The dissent has now taken the ultimate step in product liability cases. If followed, the manufacturer is now an insurer and no longer must a plaintiff establish that a product was defective when it left the manufacturer’s hands. The only authority for such a far-reaching change in the law are two food poisoning cases from this court, one of which is an unreported case.1
This unprecedented step is taken in a case where, to use the language of our Supreme Court in Seideneck v. Cal Bayreuther Associates, 451 S.W.2d 752, 755 (Tex.1970), there is no more than “a glimmer of evidence to support the plaintiffs’ position.” If a manufacturer’s position has been changed into that of an insurer, and the plaintiff is no longer required to prove (either directly or circumstantially) a defect in the product, such a holding should come from our Supreme Court and not from an intermediate court.

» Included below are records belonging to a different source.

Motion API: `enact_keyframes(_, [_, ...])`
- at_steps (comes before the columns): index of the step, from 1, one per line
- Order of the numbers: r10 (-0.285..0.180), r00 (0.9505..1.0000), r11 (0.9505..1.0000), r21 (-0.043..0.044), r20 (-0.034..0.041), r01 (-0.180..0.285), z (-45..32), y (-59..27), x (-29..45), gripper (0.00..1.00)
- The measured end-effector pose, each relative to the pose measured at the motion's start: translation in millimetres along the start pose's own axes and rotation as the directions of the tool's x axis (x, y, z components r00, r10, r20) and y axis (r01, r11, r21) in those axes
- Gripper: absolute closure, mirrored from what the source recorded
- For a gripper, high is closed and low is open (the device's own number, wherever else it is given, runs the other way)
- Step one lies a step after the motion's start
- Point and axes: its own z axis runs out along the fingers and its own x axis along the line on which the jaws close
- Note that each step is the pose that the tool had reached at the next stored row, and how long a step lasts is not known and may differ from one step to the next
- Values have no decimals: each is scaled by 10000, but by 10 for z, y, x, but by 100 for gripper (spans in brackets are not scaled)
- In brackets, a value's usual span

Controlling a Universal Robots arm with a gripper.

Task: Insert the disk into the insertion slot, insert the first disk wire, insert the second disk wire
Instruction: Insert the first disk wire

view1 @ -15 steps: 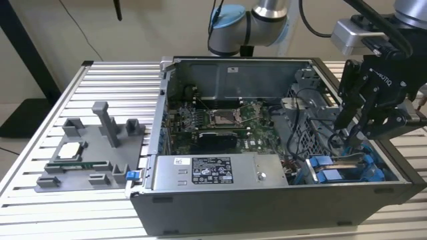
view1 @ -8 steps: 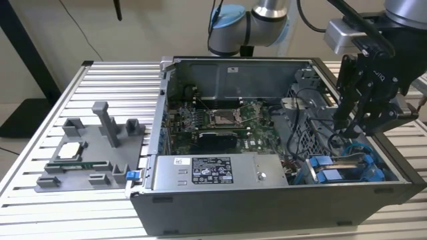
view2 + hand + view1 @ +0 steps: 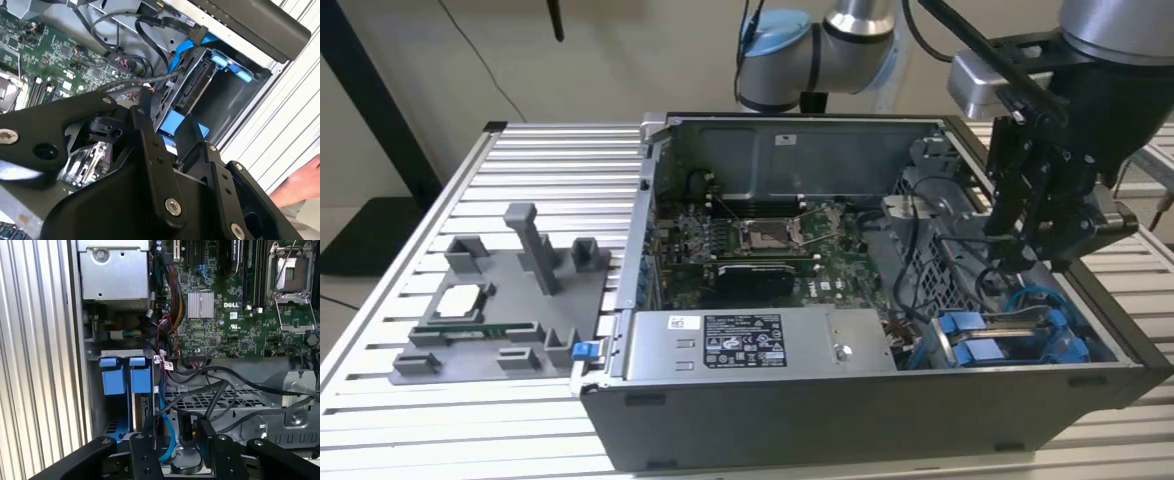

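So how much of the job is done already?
Looks done: the silver-grey hard drive in its bright blue plastic carrier frame sits in the bay slot of the open grey metal computer case. In hand: the end effector hangs right over that drive's end, among black wires. Left: I can't see either wire plugged into the drive, so the two wire steps probably aren't finished.

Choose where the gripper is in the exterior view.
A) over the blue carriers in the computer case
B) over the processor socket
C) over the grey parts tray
A: the gripper hangs above the blue carriers at the exterior view's right of the case.
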Motion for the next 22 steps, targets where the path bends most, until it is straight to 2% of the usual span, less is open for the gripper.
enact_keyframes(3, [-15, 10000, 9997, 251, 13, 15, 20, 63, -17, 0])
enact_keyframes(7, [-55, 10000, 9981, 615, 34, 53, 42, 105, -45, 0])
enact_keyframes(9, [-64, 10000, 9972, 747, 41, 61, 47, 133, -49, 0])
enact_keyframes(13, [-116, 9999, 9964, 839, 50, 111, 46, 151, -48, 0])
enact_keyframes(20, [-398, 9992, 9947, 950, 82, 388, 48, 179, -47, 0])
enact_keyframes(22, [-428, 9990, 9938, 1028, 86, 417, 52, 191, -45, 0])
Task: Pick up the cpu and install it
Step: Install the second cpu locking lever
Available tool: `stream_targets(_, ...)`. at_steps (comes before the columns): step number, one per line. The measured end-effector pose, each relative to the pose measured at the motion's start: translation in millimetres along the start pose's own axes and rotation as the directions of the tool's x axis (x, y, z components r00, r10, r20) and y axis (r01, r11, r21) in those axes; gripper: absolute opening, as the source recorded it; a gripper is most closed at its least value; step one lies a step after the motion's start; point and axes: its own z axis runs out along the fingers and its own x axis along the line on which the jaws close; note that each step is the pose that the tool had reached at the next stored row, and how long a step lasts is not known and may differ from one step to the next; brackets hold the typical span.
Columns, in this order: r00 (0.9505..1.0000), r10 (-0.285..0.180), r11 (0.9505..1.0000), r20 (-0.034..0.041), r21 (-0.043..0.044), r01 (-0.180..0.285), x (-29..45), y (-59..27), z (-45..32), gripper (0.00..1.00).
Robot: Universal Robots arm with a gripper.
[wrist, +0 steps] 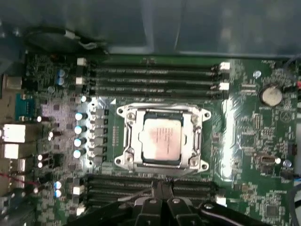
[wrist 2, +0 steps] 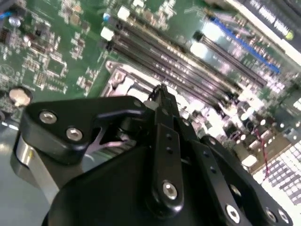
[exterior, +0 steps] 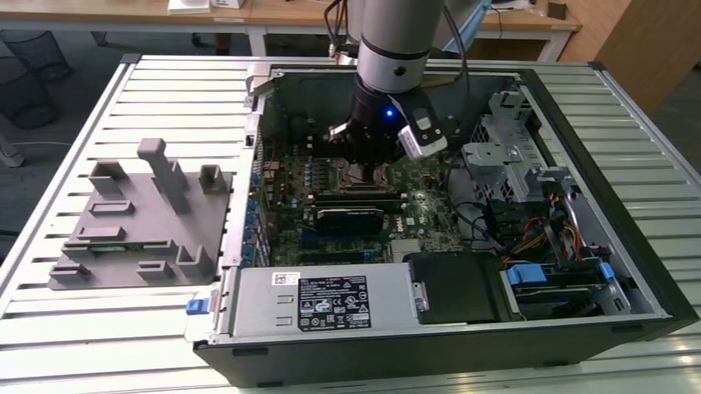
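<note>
**CPU seated in the socket, gripper closed just above the board**

Exterior view: an open computer case [exterior: 438, 205] lies on its side on a slatted metal table [exterior: 66, 328]. The arm [exterior: 395, 49] reaches down into the case from twelve o'clock, and its gripper [exterior: 367, 164] sits low over the green motherboard [exterior: 422, 209], near the case's centre. At nine o'clock of the case, well apart from the arm, a grey plastic fixture tray [exterior: 143, 222] rests on the table. At six o'clock inside the case lies the grey power supply [exterior: 318, 300].

Second wrist view: the black gripper [wrist 2: 162, 92] appears from close behind. Its fingers [wrist 2: 164, 113] are pressed together into one narrow tip, with nothing pinched between them. Beyond the tip run the dark memory slots [wrist 2: 188, 66] and part of a shiny metal frame.

First wrist view: the cpu [wrist: 162, 140], silvery and square, lies flat inside the metal socket frame [wrist: 162, 141] at the middle of the motherboard [wrist: 254, 136]. Memory slots [wrist: 155, 77] run at twelve o'clock of the socket and again at six o'clock. The gripper [wrist: 162, 186] comes in at six o'clock of the cpu, its shut tip over the nearer slots, apart from the chip. A round coin battery [wrist: 272, 95] sits at two o'clock of the socket.
</note>
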Motion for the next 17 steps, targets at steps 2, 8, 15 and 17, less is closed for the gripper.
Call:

Under the fact structure of this case, I concur in the reversal of the judgment and the rendition of the cause.

. It is generally accepted throughout the nation that an unreported case has neither binding nor persuasive effect and that any citation of such decisions should be precluded. See R. Leñar, Appellate Judicial Opinions, 309, 313 (West Publishing Co., 1974), and page 319 where the reasons are set out.